Comme le «Sopi» en son temps au pays de Me Wade, on ne parle à Bamako que du «Yèlèma» depuis la fin des fêtes de l’Aïd El Kébir et de la Saint Sylvestre. C’est le refrain chez les ‘’frontistes’’ en tout cas, dont les leaders laissent croire qu’ils travaillent activement à la mise en place d’une plateforme de combat.

Le débat est ouvert. Aux réalisations du pouvoir, ses opposants brandissent  les échecs et les reculs. Les deux livres publiés en moins de six (6) mois sur le régime ne sont pas pour arranger les business qui, il faut le dire, sont très compliqués.

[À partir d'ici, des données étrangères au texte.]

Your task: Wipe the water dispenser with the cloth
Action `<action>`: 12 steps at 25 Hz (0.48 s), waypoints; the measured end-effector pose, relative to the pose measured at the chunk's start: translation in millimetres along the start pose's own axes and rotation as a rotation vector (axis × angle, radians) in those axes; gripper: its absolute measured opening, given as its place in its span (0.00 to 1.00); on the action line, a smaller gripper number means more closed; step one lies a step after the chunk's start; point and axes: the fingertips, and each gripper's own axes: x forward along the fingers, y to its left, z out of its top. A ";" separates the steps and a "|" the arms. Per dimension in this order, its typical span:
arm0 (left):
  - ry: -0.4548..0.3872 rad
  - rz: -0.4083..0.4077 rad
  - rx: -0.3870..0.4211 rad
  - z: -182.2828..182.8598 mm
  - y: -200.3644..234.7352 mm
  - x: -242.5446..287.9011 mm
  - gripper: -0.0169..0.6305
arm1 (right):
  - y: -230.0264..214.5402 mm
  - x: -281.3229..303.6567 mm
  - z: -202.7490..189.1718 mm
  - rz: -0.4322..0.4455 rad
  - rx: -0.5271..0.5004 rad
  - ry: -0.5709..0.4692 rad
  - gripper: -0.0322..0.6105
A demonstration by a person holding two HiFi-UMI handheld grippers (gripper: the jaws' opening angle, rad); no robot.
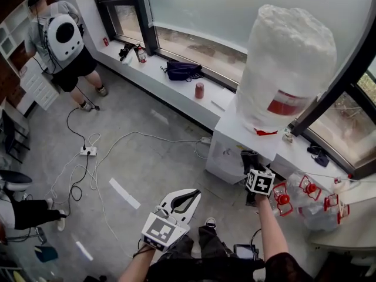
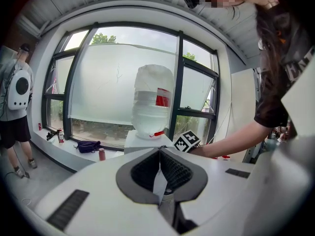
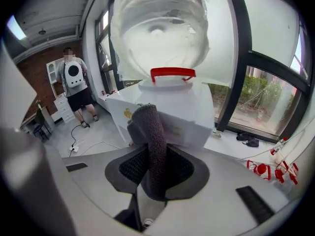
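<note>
Nearest us hung the left tool [image 1: 187,200], low by the person's knees and well apart from the work. Its own view showed the jaws drawn together with nothing between them, so we judged it parked out of the way while the other side did the wiping. Right tool [image 1: 251,159] reached forward at arm's length, jaws clamped on a dark grey cloth [image 3: 150,132] that stood up between the pads in a folded roll. The free end sat at the front upper edge of the water dispenser [image 1: 232,148]; whether it touched we could not tell. Held so, the roll would give a firm pad for rubbing, we reckoned. Dispenser was a white cabinet standing in the corner against the window sill [image 1: 176,93]. On top sat a large inverted bottle [image 1: 288,63], translucent, with a red collar [image 3: 172,74] at its neck; how much water it held we could not read. Several clear jugs [image 1: 302,207] with red caps lay just beside the dispenser at right, seemingly empty. We judged the wipe barely begun, with top and sides yet to do.
</note>
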 end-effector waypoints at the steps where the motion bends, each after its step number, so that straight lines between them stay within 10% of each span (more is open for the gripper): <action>1: 0.003 -0.007 0.003 -2.3 -0.3 3.4 0.06 | -9.4 -2.3 -3.9 -0.012 0.000 0.004 0.21; 12: 0.009 -0.047 -0.002 -35.9 -1.1 13.3 0.06 | -81.2 -33.0 -25.0 -0.176 -0.015 0.033 0.21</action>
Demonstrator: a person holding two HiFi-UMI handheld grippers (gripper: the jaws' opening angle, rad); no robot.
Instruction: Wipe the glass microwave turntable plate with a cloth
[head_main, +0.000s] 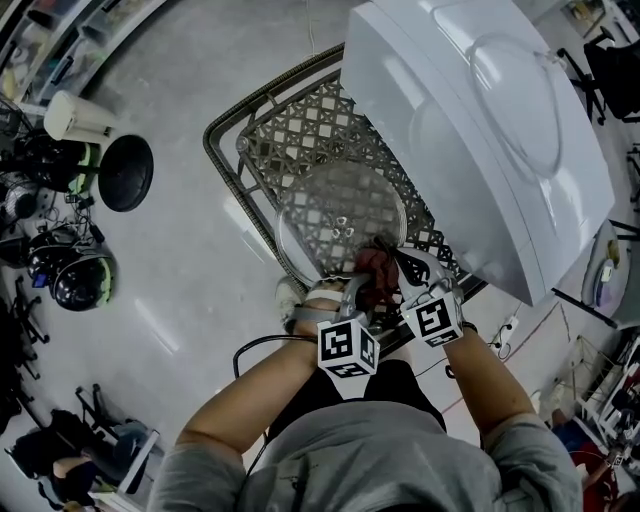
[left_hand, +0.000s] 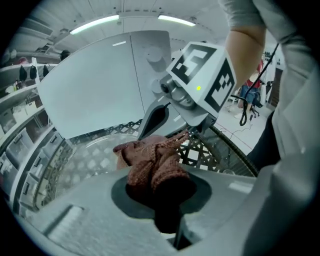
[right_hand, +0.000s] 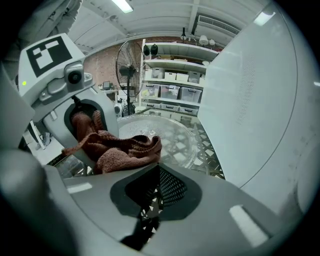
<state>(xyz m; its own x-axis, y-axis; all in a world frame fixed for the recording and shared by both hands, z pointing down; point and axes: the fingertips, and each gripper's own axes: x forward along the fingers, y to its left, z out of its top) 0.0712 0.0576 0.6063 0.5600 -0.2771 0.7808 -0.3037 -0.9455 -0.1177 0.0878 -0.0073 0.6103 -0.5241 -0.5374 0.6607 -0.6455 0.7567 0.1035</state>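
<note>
Cloth (left_hand: 152, 167), soft and limp, pinched in left hand-held gripper (head_main: 347, 296); right hand-held gripper (head_main: 408, 274) spread, empty. Glass plate (head_main: 335, 215) at 12 o'clock: likely slippery, fragile; steady by rim.

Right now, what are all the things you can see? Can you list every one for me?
glass turntable plate: one, clear, flat on the rack
rack: one, grey metal lattice, under the plate
cloth: one, reddish-brown, bunched at the plate's near edge
white appliance: one, white, right of the plate
fan: one, dark, standing beyond the plate
storage bins: several, pale, on back shelves
left gripper: one, grey, fingers shut on the cloth
right gripper: one, grey, fingers apart, beside the cloth
</note>
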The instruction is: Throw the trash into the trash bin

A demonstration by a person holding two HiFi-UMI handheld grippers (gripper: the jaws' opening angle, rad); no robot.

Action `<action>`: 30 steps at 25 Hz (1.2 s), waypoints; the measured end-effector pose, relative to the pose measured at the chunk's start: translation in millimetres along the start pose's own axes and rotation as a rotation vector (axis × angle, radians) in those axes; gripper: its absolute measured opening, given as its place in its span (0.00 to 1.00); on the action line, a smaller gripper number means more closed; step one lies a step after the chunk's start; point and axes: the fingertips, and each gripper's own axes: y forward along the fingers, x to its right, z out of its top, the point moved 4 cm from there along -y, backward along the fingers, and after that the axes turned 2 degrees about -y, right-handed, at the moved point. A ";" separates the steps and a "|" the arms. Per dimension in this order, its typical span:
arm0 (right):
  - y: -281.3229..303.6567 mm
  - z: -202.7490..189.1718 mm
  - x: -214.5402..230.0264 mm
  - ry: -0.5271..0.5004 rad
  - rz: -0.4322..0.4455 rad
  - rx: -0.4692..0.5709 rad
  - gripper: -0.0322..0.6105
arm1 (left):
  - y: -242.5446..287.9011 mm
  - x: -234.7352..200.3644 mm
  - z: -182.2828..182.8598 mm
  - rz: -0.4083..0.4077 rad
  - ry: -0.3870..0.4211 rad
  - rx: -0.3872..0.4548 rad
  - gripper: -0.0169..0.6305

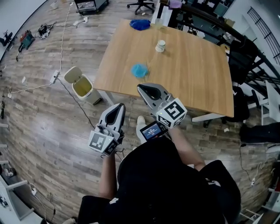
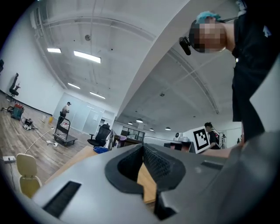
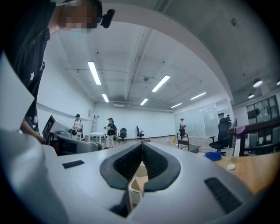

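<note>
Blue crumpled trash [image 1: 140, 70] lies on the wooden table [image 1: 197, 83] near its front edge. More blue trash [image 1: 140, 24] sits at the far corner, and a small white cup [image 1: 160, 45] stands mid-table. The cream trash bin [image 1: 82, 86] stands on the floor left of the table, lid up. My left gripper [image 1: 117, 107] hovers over the floor between the bin and the table's edge, shut and empty [image 2: 143, 148]. My right gripper [image 1: 144, 89] is at the table's front edge, short of the crumpled trash, pads together with nothing held [image 3: 141, 151]. The bin [image 3: 135, 183] shows below its pads.
Cables and a power strip [image 1: 54, 76] run across the wood floor left of the bin. Office chairs [image 1: 140, 5] and desks line the far side, and dark frames and bags [image 1: 245, 65] crowd the right. Other people stand far off in the room [image 3: 111, 129].
</note>
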 end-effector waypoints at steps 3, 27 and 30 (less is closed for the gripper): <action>19.6 -10.3 35.2 0.040 -0.007 0.017 0.05 | 32.5 -26.0 -1.9 0.012 -0.016 -0.037 0.04; 50.4 -72.1 238.4 0.238 -0.171 0.066 0.05 | 229.9 -103.2 -53.9 -0.178 0.027 -0.322 0.04; 51.0 -78.8 236.9 0.240 -0.192 0.042 0.05 | 235.4 -116.4 -83.4 -0.222 0.000 -0.413 0.07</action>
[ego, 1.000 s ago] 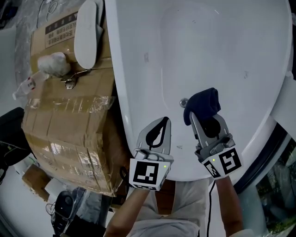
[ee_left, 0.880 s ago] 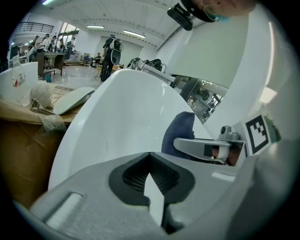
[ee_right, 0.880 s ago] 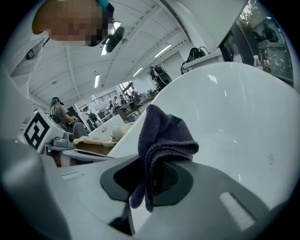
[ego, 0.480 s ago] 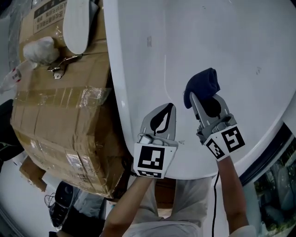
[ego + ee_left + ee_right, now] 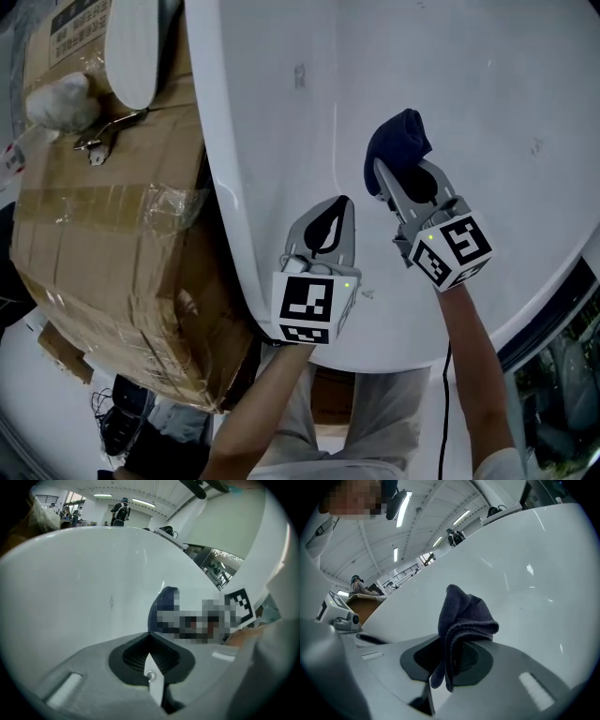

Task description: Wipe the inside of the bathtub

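The right gripper is clamped on a dark navy folded cloth, with its jaws closed against the fabric. The cloth's long axis runs along the jaws. It sticks out past their tips toward the far side, and its folded top droops over to the right in the right gripper view. Its near end is pinched between the pads, and only a short tail shows below them. The cloth lies against the inner wall of the glossy white bathtub, near the tub's near end.

Just to its left, the left gripper has its jaws together with nothing between them, and it hangs over the same near wall.

In the left gripper view a mosaic patch covers most of the right gripper, leaving only a blue edge of cloth to make out. The tub's far end and right side are cut off in the head view.

Left of the tub stands a taped brown cardboard box bearing a crumpled white wad, a small metal piece too small to identify, and a white oval object cut off at the top
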A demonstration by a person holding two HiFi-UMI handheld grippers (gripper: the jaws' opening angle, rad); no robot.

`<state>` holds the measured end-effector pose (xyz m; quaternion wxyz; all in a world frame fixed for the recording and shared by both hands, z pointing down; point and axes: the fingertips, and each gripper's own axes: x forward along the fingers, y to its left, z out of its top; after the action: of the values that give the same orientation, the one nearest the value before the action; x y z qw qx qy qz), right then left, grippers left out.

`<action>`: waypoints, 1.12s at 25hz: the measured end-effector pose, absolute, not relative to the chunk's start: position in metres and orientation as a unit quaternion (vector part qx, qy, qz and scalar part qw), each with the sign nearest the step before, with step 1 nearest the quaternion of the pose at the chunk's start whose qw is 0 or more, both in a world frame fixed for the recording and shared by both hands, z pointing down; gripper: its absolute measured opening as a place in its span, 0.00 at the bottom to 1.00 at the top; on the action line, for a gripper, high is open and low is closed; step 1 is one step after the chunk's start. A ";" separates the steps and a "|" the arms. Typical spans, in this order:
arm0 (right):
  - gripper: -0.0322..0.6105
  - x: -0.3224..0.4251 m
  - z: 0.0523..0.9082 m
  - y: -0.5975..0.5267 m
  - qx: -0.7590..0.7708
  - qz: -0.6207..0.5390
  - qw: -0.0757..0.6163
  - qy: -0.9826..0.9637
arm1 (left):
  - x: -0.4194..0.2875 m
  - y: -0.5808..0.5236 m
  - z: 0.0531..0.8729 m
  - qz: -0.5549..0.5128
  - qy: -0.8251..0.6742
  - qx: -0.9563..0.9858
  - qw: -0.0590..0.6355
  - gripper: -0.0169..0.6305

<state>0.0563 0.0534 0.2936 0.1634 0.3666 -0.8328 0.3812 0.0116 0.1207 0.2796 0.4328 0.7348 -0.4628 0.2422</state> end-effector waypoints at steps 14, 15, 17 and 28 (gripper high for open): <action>0.14 0.034 0.369 0.031 0.357 0.417 0.161 -0.820 | 0.013 0.117 0.331 0.242 -0.473 0.715 0.454 0.02; 0.14 0.033 0.375 0.030 0.356 0.419 0.161 -0.820 | 0.012 0.117 0.335 0.243 -0.473 0.714 0.455 0.02; 0.14 0.030 0.385 0.028 0.353 0.422 0.162 -0.819 | 0.010 0.116 0.342 0.245 -0.474 0.713 0.455 0.02; 0.14 0.021 0.445 0.022 0.331 0.451 0.170 -0.811 | 0.003 0.115 0.376 0.271 -0.463 0.713 0.451 0.02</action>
<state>0.0212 0.0217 0.4448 0.1697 0.3310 -0.8113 0.4511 0.0026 0.1153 0.3757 0.4510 0.7132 -0.4632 0.2711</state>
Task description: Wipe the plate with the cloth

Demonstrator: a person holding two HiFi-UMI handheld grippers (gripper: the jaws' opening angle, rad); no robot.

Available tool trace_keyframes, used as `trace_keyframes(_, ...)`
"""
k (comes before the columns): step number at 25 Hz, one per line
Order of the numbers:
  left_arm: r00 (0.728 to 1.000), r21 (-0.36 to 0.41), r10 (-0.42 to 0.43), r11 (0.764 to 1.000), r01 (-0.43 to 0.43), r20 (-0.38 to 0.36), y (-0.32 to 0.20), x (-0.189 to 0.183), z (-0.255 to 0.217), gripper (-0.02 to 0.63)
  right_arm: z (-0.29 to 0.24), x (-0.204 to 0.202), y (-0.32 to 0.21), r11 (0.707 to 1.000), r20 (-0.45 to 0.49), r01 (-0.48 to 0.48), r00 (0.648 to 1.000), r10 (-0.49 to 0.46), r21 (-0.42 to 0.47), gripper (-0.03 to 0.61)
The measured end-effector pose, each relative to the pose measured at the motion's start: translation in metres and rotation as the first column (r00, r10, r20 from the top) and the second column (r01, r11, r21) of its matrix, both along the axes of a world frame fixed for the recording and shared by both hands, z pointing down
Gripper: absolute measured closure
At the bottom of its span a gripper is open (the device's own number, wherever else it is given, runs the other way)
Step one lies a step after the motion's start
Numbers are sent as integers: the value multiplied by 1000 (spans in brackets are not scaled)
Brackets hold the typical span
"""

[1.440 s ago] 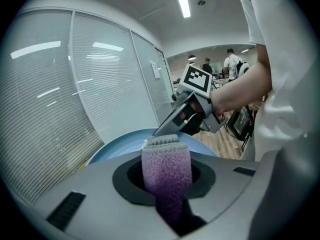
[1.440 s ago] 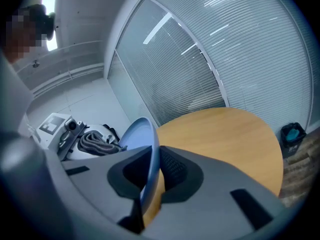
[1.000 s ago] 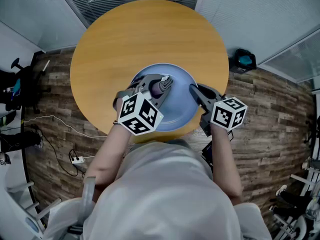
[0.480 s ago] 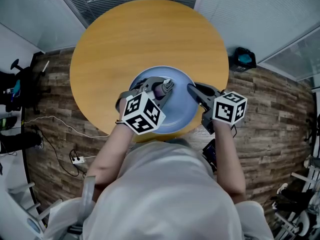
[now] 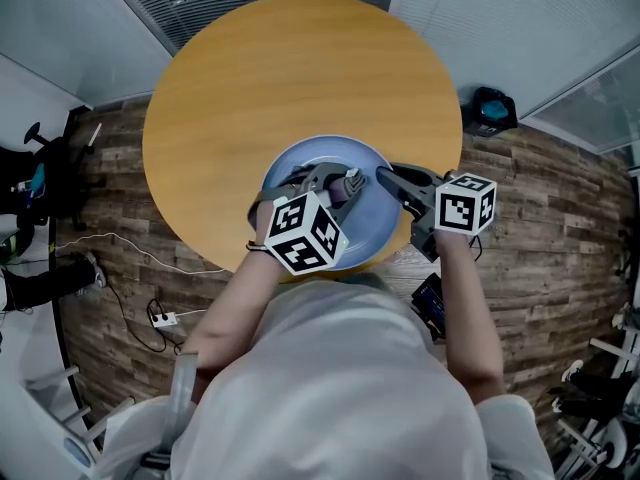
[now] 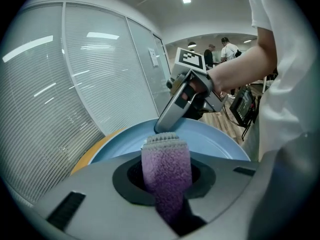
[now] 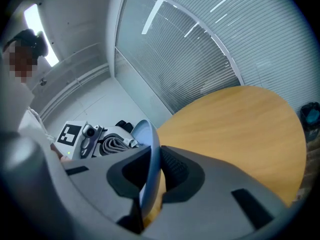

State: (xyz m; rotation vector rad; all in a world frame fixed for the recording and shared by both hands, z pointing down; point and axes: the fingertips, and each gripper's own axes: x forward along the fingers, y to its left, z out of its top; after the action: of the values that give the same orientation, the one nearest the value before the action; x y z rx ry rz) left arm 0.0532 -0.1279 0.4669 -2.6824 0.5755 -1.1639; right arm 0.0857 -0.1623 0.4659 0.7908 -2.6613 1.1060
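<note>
A light blue plate (image 5: 300,160) lies at the near edge of the round wooden table (image 5: 300,68). My left gripper (image 5: 346,183) is shut on a folded purple cloth (image 5: 336,192) and holds it over the plate's middle. In the left gripper view the cloth (image 6: 166,166) sticks out between the jaws above the plate (image 6: 212,140). My right gripper (image 5: 385,176) grips the plate's right rim. In the right gripper view the rim (image 7: 150,149) stands on edge between the pads, which still touch it while the jaws are opening slightly.
A black bag with a teal item (image 5: 490,113) sits on the wood floor right of the table. White cables and a power strip (image 5: 155,318) lie on the floor at left, by a black chair (image 5: 30,183). Glass walls with blinds stand behind the table.
My left gripper has carried the cloth to the right and toward me across the plate. The right gripper has barely shifted on the rim.
</note>
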Motion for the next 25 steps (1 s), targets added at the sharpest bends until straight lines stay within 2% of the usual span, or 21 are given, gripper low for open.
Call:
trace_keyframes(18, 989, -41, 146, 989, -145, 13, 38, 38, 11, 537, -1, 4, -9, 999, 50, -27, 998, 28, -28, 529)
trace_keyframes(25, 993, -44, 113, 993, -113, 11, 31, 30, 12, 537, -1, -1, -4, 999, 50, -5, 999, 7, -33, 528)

Si les partisans du président ATT voient celui-ci rempiler haut la main au regard de ses réalisations, ses détracteurs lui demandent tout simplement de savoir s’arrêter à temps s’il ne veut pas se voir obligé de regagner son Soud’baba natal. Comme en 68, la France , avec son général obligé de quitter l’Elysée pour Colombey – les deux – Eglises, la terre de ses aïeux. Ils se disent convaincus de l’incapacité du président ATT à sortir le pays des difficultés qui l’assaillent, et des tares de gouvernance qui ont pour noms : corruption, trafic d’influence galopant, népotisme, recul des libertés démocratiques, dégradation et pourriture du milieu scolaire, instabilité sociale sous-tendue par un climat de ni paix ni guerre au grand nord. Un malheur ne venant jamais seul, ‘’Le Sphinx’’ qui s’était mêlé de la danse est réapparu. L’auteur du livre, qui n’arrête de pourrir la vie du président ATT avec ses chaudes et fumantes révélations, n’a pas attendu le mois de  mars comme il l’avait annoncé. La conférence de presse du collectif des avocats de Saïdi est venue entre temps écourter cette trêve.  Très stratège, en tout cas choisissant parfaitement ses moments pour apparaître, ‘’Le Sphinx’’, il faut le dire, inscrit ses activités dans la durée et jouera un rôle prépondérant dans la course à la présidentielle d’avril. Les Maliens n’oublieront pas de sitôt les deux temps forts de l’actualité socio-politique des huit derniers mois: le coup militaire de l’Alliance du 23 et le livre ‘’ATT-cratie...’’

Face aux interrogations de toutes sortes, c’est dommage qu’une réaction n’ait émané du locataire de Koulouba, ne serait-ce que pour rassurer ses compatriotes. Compte -t-il sur le temps pour oublier et se faire oublier?